Retired Teachers Face Huge Health Care Cost Increases

The legislature significantly hiked costs for participants in order to close a $1 billion shortfall in the health care system for retirees. Retired teachers want their health plan to look a lot more like what’s provided for retired state employees.

By Jill AmentJuly 5, 2017 11:37 am, ,

For years, Texas lawmakers have been trying to stem the bleeding of the state’s health care plan for retired teachers. The plan has been at risk of going unfunded for nearly two decades because of demographic and economic changes, including more retirees and rising health care costs. During this year’s legislative session, lawmakers took steps to make up for the plan’s $1 billion shortfall  .
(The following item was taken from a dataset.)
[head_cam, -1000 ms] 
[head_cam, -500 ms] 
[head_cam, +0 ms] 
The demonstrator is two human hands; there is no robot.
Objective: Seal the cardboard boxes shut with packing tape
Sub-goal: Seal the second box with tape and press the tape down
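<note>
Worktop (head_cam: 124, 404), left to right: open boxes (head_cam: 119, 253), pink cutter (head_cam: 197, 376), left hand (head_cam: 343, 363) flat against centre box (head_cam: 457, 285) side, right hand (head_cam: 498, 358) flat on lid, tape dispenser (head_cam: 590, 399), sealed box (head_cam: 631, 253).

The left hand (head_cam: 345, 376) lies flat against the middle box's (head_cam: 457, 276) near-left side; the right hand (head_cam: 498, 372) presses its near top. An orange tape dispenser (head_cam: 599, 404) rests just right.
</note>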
But Tim Lee, executive director of the Texas Retired Teachers Association (TRTA) says the fixes aren’t enough, and the situation remains calamitous for hundreds of retired teachers and school workers.

“The legislature started with a $1 billion shortfall and in the end, they decided that retirees are going to pick up $520 million of that shortfall,” Lee says.

Lee says most retired teachers can’t afford the additional costs. For example, the average premium for a high-deductible health plan for a retired teacher under 65  with no beneficiaries could rise from $1,300 to $9,550 in 2018, under the legislature’s fix.

“Retired teachers on average make about $2,000 a month,” Lee says. “Ninety-five percent of our school districts do not pay into the Social Security system.”

Lee says monthly premiums start at a reasonable $200 per month, but that the average deductible has risen to $3,000. Retirees with higher care expenditures must eventually pay 20 percent of their health costs until their out-of-pocket expenses reach $7,500.

Problems with the teachers’ retirement health plan stems from the way the legislature appropriates money for the system, and how its benefits are calculated, Lee says. The state employee health care system, by contrast, isn’t  facing a shortfall.

“We believe that our state employee colleagues deserve to have reasonable health insurance benefits,” Lee says. “The fact is the legislature appropriates twice as much money for half as many people to fund their health insurance program. [Funding for] our health insurance program, TRS-Care, is based on how much teachers get paid. It uses a percentage of the aggregate, active teacher payroll in the state of Texas to fund health insurance. And it is in no way connected to the rising cost of health care inflation.”

TRTA advises changing the system’s funding formula to address actual trends in health costs.